● **Prompt**
All lines from the one containing "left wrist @" to the end of the listing below should be output exactly; omit the pictures.

● **Dataset section**

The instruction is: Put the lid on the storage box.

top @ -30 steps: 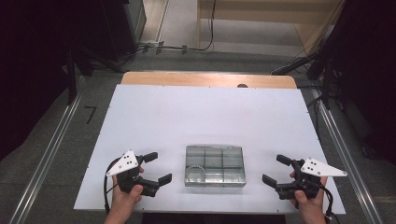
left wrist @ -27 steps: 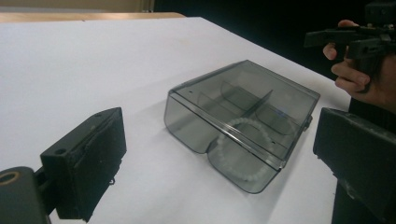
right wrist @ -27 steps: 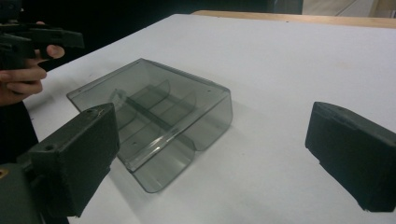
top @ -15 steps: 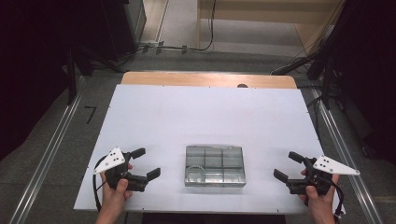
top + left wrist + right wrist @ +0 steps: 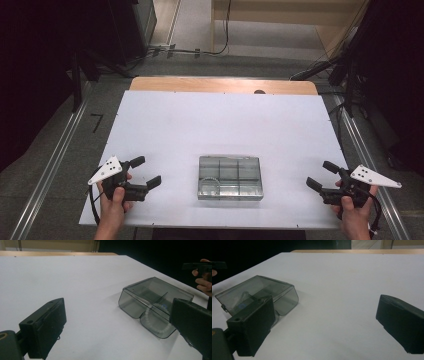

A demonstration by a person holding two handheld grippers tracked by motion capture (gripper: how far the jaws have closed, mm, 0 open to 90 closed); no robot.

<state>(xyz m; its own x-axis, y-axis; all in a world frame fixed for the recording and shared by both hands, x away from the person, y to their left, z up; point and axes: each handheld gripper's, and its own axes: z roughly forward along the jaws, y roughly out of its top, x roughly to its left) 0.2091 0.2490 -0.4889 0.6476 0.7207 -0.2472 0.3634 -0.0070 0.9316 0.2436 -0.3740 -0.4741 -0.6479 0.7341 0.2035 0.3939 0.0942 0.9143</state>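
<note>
Both grippers wide apart, box sits free btwn them.

L→R in high view: left gripper [image 5: 145, 172] near table's [image 5: 220, 120] left-front edge, jaws spread, holding nothing. Clear compartment box [image 5: 230, 178] centre-front, lid closed, just back from front edge, bare white surface all round; white bead loop [image 5: 156, 321] inside its near-left cell. Right gripper [image 5: 321, 176] by right edge, jaws spread, empty, well apart from box.

I see the flat white counter [image 5: 220, 125] evenly lit from overhead, surroundings dark; both gripper views look soft, grainy, with faint shadows.
</note>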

● **Answer to this task**
left wrist @ -27 steps: 
right wrist @ -27 steps: 
top @ -15 steps: 
top + left wrist + right wrist @ +0 steps: 

A demonstration by a person holding two handheld grippers tracked by motion capture (gripper: how far the jaws have closed, mm, 0 open to 90 closed); no robot.

<state>(xyz m; its own x-axis, y-axis; all in a world frame fixed for the recording and shared by both hands, x away from the person, y to their left, z up; point and axes: each handheld gripper's, and its own axes: z roughly forward along the jaws, y roughly out of its top, x roughly to its left) 0.2091 0.2490 -0.4889 0.6476 0.7207 -0.2472 0.3634 -0.0070 0.9316 0.2436 -0.3740 -0.4741 -0.6479 0.7341 0.2035 0.3939 0.0942 0.9143</state>
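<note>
Both grippers wide apart, box sits free btwn them.

L→R in high view: left gripper [image 5: 145, 172] near table's [image 5: 220, 120] left-front edge, jaws spread, holding nothing. Clear compartment box [image 5: 230, 178] centre-front, lid closed, just back from front edge, bare white surface all round; white bead loop [image 5: 156, 321] inside its near-left cell. Right gripper [image 5: 321, 176] by right edge, jaws spread, empty, well apart from box.

I see the flat white counter [image 5: 220, 125] evenly lit from overhead, surroundings dark; both gripper views look soft, grainy, with faint shadows.
</note>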

This is the complete output for the exercise.